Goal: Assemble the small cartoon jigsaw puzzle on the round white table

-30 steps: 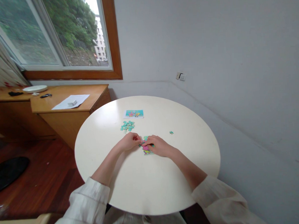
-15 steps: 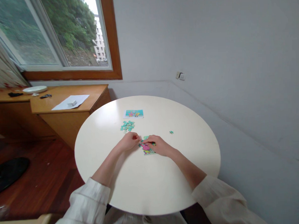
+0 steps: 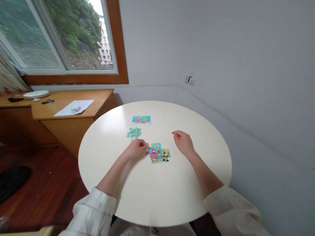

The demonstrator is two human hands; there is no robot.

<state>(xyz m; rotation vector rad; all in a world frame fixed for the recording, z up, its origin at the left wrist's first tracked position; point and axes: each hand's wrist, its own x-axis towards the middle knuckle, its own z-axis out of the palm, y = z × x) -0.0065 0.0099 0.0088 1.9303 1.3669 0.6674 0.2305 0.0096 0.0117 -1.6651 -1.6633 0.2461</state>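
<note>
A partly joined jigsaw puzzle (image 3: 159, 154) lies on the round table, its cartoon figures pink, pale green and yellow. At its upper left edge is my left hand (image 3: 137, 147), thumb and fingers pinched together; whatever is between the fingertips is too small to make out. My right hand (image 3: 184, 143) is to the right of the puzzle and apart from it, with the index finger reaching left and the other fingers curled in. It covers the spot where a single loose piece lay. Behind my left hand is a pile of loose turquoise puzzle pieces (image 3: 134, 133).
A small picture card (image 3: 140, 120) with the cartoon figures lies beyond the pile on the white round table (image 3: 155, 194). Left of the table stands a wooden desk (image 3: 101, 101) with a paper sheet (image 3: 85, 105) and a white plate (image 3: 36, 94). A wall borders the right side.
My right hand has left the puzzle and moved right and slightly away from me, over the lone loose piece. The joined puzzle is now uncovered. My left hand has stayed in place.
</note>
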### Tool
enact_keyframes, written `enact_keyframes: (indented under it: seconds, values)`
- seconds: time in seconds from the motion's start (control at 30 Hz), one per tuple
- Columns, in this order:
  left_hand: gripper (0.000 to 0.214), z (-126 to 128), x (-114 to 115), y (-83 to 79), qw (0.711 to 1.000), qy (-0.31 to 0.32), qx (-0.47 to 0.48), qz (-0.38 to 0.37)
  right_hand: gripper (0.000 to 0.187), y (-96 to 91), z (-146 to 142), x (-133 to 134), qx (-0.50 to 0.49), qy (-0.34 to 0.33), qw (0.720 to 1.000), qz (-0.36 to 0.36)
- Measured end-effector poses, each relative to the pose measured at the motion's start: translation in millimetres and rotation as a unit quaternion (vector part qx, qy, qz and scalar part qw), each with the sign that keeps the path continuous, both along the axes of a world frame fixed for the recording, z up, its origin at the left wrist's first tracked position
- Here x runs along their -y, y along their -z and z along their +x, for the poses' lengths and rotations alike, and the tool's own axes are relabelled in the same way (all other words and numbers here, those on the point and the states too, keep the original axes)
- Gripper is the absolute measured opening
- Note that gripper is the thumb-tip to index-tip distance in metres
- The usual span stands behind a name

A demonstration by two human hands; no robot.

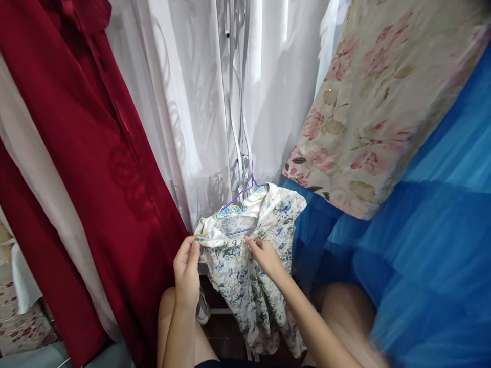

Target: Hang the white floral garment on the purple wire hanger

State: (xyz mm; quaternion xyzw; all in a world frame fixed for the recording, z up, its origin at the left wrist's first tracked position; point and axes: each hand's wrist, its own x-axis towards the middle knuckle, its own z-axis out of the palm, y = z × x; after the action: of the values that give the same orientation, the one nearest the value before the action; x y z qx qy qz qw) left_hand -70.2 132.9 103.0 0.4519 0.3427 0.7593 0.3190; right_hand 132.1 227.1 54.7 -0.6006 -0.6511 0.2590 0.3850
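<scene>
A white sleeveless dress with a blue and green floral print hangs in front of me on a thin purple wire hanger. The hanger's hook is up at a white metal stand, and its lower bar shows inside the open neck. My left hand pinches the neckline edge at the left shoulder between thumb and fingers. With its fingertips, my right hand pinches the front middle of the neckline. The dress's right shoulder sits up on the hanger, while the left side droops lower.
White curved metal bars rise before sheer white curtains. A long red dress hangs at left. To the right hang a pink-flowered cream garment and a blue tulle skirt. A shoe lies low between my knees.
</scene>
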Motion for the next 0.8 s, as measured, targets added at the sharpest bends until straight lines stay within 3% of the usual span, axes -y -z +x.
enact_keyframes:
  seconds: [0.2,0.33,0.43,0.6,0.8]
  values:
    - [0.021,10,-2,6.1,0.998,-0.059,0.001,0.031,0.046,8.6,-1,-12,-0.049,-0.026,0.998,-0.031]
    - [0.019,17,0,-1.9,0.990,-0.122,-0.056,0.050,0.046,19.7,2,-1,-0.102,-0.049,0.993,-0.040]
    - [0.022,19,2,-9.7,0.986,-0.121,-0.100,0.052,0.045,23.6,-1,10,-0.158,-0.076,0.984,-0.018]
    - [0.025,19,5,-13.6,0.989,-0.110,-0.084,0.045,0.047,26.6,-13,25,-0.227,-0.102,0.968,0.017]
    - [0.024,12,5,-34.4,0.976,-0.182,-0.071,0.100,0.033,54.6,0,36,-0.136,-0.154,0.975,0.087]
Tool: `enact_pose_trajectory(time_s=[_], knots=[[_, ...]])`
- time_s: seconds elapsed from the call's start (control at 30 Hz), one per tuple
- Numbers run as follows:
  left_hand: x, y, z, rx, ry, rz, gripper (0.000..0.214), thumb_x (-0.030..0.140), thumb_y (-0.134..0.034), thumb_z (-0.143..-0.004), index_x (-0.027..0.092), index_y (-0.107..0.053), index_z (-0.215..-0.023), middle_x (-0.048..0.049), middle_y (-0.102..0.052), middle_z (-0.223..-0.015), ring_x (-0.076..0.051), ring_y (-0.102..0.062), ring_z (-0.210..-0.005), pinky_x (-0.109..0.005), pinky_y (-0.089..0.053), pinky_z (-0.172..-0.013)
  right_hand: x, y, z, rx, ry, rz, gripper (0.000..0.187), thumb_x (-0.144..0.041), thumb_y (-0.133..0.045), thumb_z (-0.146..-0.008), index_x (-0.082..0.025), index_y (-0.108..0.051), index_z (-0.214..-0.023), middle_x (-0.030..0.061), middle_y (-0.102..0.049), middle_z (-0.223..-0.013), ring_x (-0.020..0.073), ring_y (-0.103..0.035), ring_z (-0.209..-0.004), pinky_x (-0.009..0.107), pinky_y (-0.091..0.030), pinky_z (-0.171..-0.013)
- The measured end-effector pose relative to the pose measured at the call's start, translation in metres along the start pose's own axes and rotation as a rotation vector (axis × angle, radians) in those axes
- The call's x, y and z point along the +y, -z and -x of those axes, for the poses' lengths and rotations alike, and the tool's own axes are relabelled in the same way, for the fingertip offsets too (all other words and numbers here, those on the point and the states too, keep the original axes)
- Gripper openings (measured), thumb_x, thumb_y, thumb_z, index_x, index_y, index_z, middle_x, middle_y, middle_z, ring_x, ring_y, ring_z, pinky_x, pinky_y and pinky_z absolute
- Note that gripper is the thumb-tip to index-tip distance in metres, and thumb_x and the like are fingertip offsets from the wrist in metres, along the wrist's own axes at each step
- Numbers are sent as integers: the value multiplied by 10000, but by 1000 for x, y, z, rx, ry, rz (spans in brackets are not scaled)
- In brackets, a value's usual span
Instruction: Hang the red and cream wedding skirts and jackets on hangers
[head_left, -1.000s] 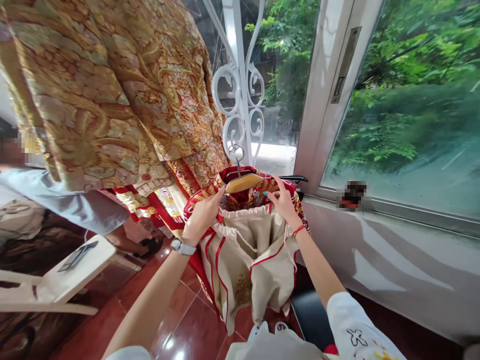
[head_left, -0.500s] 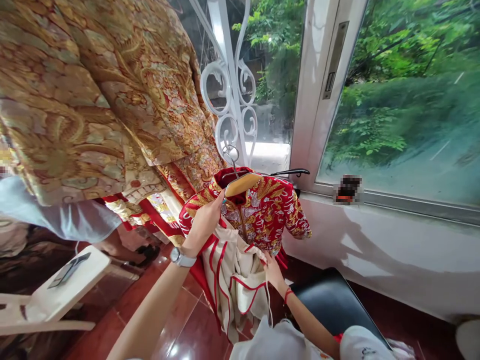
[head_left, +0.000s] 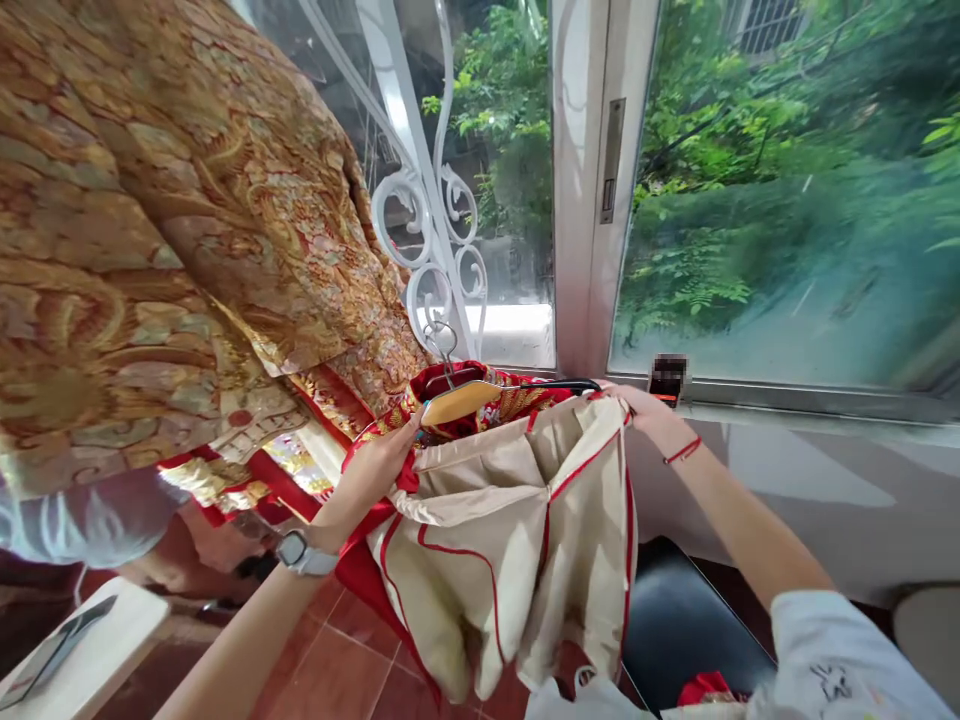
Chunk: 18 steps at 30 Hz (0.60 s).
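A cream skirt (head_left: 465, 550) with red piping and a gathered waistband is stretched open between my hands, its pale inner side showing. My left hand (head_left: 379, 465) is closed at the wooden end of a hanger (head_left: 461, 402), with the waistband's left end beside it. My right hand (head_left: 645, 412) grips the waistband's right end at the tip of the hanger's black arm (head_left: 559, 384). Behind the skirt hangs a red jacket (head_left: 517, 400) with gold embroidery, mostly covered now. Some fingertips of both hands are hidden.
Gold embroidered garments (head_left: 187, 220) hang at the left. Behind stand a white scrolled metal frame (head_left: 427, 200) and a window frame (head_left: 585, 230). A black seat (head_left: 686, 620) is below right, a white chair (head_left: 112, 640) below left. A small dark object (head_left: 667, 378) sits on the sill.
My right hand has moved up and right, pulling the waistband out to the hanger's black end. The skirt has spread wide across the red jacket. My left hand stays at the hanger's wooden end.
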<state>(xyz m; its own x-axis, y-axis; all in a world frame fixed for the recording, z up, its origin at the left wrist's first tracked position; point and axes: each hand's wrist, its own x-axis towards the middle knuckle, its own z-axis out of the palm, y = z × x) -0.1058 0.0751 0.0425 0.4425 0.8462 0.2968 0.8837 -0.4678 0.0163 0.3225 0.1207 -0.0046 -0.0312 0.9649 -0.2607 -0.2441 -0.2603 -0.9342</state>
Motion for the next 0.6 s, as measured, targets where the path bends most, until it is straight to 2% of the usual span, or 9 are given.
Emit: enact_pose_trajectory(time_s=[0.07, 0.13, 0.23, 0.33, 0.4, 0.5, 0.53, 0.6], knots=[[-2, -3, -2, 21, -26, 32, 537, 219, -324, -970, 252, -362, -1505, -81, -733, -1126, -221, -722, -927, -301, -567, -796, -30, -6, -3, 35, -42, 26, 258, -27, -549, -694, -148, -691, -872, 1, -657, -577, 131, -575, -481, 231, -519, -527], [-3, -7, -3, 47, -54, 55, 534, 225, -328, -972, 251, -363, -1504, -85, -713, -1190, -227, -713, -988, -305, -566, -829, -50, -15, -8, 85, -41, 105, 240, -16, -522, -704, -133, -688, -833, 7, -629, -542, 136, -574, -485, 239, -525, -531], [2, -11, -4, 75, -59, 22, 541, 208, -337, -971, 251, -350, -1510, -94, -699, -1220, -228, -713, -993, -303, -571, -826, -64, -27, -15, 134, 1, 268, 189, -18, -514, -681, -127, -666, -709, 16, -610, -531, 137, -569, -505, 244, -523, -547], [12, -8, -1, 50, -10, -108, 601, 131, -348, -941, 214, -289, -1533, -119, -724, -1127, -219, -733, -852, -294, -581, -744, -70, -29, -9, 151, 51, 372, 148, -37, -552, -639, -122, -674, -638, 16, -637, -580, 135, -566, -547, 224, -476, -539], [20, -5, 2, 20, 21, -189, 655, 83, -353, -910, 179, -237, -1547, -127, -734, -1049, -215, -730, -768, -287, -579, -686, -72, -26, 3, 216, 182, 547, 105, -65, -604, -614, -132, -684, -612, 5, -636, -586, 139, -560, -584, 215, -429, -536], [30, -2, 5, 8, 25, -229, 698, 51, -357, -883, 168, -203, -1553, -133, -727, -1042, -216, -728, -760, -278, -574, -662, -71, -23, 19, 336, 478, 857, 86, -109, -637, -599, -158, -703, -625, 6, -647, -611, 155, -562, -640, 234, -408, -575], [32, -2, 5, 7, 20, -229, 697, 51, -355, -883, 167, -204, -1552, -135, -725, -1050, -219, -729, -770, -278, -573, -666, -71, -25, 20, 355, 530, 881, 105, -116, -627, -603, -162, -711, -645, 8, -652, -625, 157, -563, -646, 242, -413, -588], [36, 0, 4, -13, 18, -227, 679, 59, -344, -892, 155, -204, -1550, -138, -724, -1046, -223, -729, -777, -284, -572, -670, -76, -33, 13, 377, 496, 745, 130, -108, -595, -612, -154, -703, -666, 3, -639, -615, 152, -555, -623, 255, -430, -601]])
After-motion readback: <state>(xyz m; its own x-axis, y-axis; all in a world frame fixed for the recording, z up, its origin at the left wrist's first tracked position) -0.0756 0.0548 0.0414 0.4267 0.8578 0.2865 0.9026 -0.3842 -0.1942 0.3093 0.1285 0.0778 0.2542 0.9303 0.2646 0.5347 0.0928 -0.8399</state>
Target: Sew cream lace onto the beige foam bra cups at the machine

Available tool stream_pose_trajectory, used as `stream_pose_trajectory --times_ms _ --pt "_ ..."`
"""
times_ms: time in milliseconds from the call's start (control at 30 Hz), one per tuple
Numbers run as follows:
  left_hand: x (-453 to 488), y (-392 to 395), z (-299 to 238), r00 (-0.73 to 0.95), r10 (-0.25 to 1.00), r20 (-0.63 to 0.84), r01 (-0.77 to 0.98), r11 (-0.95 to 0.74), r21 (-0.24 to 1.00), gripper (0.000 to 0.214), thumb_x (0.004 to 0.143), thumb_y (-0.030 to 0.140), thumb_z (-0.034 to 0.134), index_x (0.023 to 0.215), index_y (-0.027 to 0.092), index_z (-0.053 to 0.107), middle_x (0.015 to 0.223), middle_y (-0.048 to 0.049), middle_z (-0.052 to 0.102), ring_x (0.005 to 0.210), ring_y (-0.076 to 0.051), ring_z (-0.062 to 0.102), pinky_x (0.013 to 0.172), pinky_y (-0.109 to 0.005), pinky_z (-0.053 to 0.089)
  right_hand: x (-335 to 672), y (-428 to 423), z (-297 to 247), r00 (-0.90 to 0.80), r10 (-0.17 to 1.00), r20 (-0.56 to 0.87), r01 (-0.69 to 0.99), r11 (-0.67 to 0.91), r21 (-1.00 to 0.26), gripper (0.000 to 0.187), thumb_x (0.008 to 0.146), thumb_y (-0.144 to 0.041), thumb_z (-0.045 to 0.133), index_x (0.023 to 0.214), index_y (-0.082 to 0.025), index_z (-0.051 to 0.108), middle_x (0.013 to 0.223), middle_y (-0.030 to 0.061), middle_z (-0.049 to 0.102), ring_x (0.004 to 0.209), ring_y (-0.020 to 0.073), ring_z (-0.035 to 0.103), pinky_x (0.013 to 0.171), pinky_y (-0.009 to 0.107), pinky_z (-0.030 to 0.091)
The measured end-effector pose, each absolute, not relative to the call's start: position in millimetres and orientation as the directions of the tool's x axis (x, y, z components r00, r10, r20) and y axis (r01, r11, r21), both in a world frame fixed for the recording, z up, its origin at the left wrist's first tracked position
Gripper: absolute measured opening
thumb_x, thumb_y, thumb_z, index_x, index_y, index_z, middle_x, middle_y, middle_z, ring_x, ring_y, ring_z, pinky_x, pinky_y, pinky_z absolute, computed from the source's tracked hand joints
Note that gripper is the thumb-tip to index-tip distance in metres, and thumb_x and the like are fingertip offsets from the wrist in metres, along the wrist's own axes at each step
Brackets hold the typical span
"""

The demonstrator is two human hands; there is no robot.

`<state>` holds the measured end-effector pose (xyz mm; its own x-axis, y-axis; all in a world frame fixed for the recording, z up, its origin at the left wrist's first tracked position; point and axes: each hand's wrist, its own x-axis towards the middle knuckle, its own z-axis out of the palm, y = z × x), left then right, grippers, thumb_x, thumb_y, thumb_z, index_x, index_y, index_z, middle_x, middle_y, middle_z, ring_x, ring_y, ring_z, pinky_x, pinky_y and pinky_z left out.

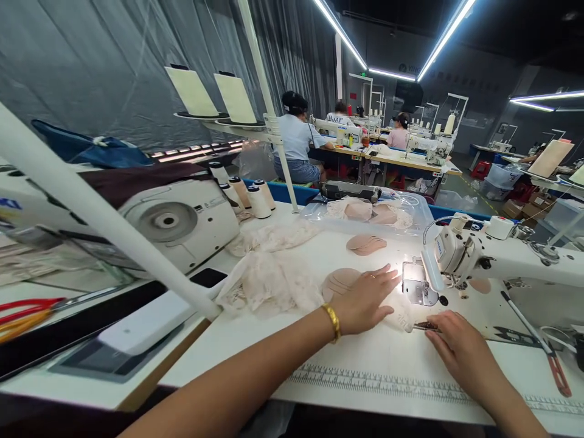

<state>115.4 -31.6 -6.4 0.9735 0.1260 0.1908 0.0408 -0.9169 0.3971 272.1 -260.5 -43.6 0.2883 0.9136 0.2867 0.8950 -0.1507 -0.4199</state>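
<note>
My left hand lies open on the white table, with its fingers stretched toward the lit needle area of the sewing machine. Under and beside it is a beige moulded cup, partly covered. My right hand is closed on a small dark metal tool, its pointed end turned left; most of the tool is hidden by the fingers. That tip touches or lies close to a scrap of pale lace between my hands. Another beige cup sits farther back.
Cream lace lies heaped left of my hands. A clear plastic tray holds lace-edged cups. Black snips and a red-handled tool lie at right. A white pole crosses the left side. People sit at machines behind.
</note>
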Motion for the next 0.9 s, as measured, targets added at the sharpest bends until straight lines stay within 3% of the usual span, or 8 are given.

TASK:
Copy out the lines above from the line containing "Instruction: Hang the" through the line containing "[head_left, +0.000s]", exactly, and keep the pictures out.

TASK SOLUTION:
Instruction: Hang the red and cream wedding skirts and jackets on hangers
[head_left, -1.000s] 
[head_left, -0.500s] 
[head_left, +0.000s] 

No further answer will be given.